A few tens of millions of relatively static mapping information is
easy for NERD or APT to handle, so the primary (only?) argument for
ALT or TRRP goes away.  NERD or APT are better because the don't
delay any initial packets.

But NERD can be improved by allowing some ITRs to be caching ITRs,
querying a local query server wherever there is a full push ITR.  I
suggested this series of improvements on 22 January:

  ALT + NERD is inelegant & inefficient, compared to APT or Ivip
  http://psg.com/lists/rrg/2008/msg00176.html

No-one ever debated my argument in detail.

The first step of upgrading NERD makes it a hybrid push-pull system
like APT or Ivip.  Then we make it fast push rather than slow, which
enables the mapping data to be a single IP address, and removes the
reachability and multihoming service restoration decision functions
from the ITRs . . . and the system can support mobility and looks a
lot more like Ivip.

While a hybrid push-pull system can scale larger than a pure push
system, neither system copes well with end-users changing their
mapping very frequently, *unless* they have to pay a small fee for
each change.  That fee will naturally be set by market forces so it
pays for as much of the push network as needs to be paid for by the
end-users (ISPs will pay for the final stages as they run their own
Replicators to fan the mapping data around inside their networks).

Then, the more efficient the global push system, the lower the
prices and the more end-users will want to have micronets - and the
more they will be happy to change their mapping.

The physical mobility of cellphones is an immensely valuable thing.
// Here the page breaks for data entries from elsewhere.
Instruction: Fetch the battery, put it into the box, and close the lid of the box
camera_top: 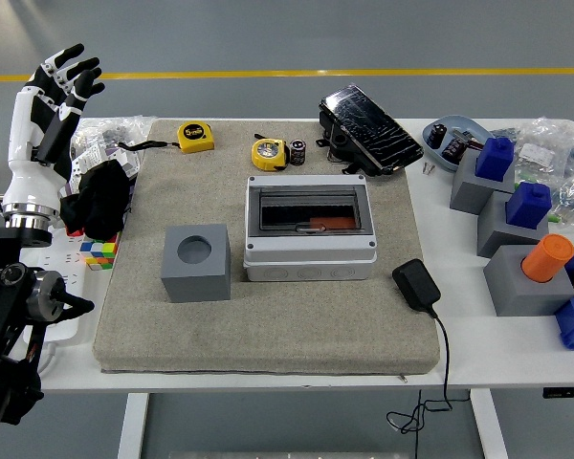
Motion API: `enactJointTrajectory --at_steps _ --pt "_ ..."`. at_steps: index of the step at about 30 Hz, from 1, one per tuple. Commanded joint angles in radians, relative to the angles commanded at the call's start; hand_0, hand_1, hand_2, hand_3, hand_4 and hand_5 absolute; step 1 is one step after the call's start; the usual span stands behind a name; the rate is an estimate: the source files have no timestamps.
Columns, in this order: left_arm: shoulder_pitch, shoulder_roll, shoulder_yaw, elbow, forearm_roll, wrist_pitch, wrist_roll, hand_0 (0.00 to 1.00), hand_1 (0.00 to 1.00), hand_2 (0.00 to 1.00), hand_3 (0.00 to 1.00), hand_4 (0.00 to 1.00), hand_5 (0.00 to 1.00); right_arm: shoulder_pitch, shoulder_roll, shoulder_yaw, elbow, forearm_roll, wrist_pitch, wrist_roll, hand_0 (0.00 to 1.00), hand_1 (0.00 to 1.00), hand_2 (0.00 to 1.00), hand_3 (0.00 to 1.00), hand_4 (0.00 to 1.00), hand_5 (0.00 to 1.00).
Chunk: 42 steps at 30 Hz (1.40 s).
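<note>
Left hand up at the table edge, battery untouched.
My left hand [55, 81] hangs released, fingers spread. Battery [298, 151] stands beside the yellow tape measure [268, 153], behind the box [310, 229], lid down. I judge it small, rigid, slick: pinch its sides.

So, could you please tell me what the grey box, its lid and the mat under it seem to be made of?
The box looks like matte grey moulded plastic, with smooth rounded corners. Its lid seems dark tinted see-through plastic: something orange shows through. The mat looks like coarse felt or foam, dull and fuzzy with soft edges.
</note>
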Motion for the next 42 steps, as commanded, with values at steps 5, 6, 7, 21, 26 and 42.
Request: enactJointTrajectory --at_steps 5,6,7,21,26,42 --pt "0.01 -0.001 -0.019 0.001 -0.007 -0.013 0.006 0.686 0.745 0.724 0.762 0.998 0.562 -0.002 0.001 0.006 0.0 -0.004 0.0 -0.001 0.639 0.647 0.657 0.573 0.97 0.578" --pt "0.011 -0.001 -0.022 0.001 -0.01 -0.016 0.007 0.687 0.744 0.721 0.76 0.998 0.562 -0.003 0.001 0.007 0.0 -0.005 0.0 -0.001 0.636 0.647 0.658 0.573 0.97 0.578" --pt "0.013 -0.001 -0.025 0.002 -0.014 -0.019 0.007 0.687 0.744 0.721 0.76 0.998 0.562 -0.003 0.002 0.008 0.0 -0.006 0.0 -0.001 0.636 0.647 0.658 0.573 0.97 0.578" --pt "0.036 0.001 -0.055 -0.022 -0.017 -0.046 0.022 0.687 0.744 0.72 0.76 0.998 0.565 -0.001 0.0 0.019 0.0 -0.011 -0.001 -0.001 0.639 0.647 0.658 0.573 0.97 0.578" --pt "0.048 0.005 -0.068 -0.045 -0.007 -0.051 0.026 0.686 0.744 0.72 0.76 0.998 0.567 0.004 0.002 0.032 0.0 -0.023 0.0 -0.005 0.639 0.647 0.658 0.573 0.97 0.578" --pt "0.07 0.008 -0.078 -0.094 -0.003 -0.052 0.027 0.682 0.741 0.71 0.754 0.998 0.573 0.013 -0.004 0.03 0.0 -0.027 0.0 -0.007 0.642 0.648 0.658 0.574 0.971 0.578"
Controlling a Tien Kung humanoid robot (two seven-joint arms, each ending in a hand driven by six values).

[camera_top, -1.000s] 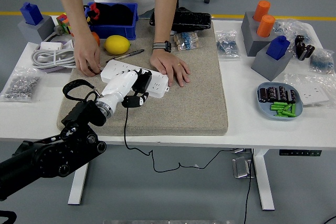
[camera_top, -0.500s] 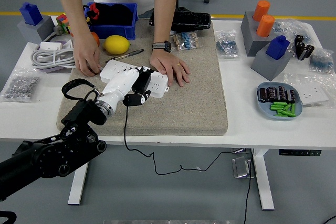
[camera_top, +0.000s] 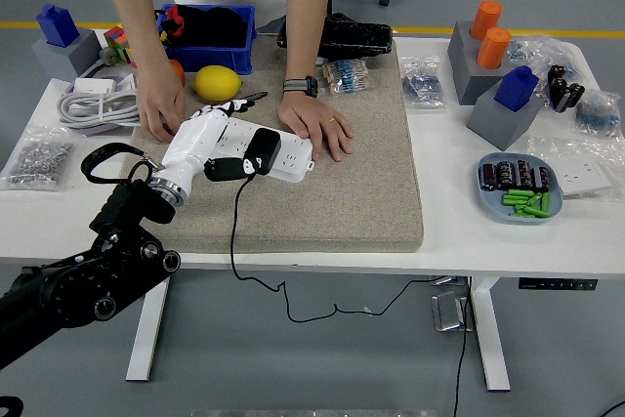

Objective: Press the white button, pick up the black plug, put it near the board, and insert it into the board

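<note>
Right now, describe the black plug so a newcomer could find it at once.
Start at the tan felt mat covering the middle of the white table. On its left part lies a white power strip, steadied by a person's hands. The black plug sits on that strip beside the robot's white left hand; it is the only black block there, with a black cord trailing off the table's front edge.

My white counter (camera_top: pixel 449 222) carries a tan mat (camera_top: pixel 361 173) at centre, a blue bin (camera_top: pixel 210 51) far left, what look like bagged screws (camera_top: pixel 37 161) near left, and a grey plate (camera_top: pixel 488 200) right.
</note>
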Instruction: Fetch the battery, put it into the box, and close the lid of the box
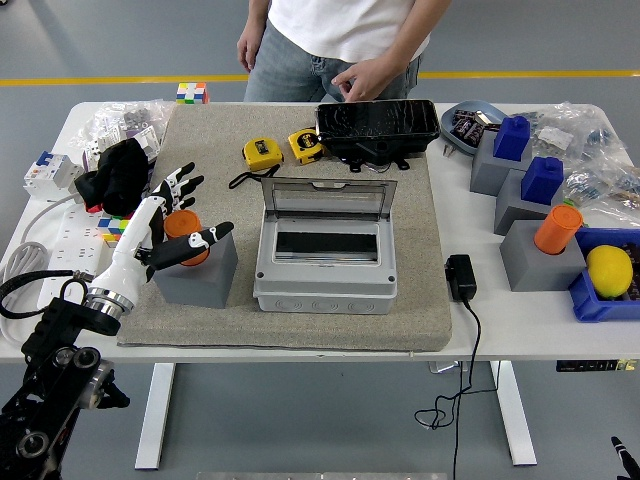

Perhaps it is an anomaly in Australia, but the cost of making a
cell-phone typically exceeds the rate at which people can earn money
before tax.  (There are many freebie and discount plans, but many
folks need ordinary plans in which they are charged a cent a second.
 That is USD$33 an hour.)

I reckon a global fast push system can be largely funded by a fee
per update which in practical terms in general physically mobile use
is a lot cheaper than what people are paying for cell-phone calls today.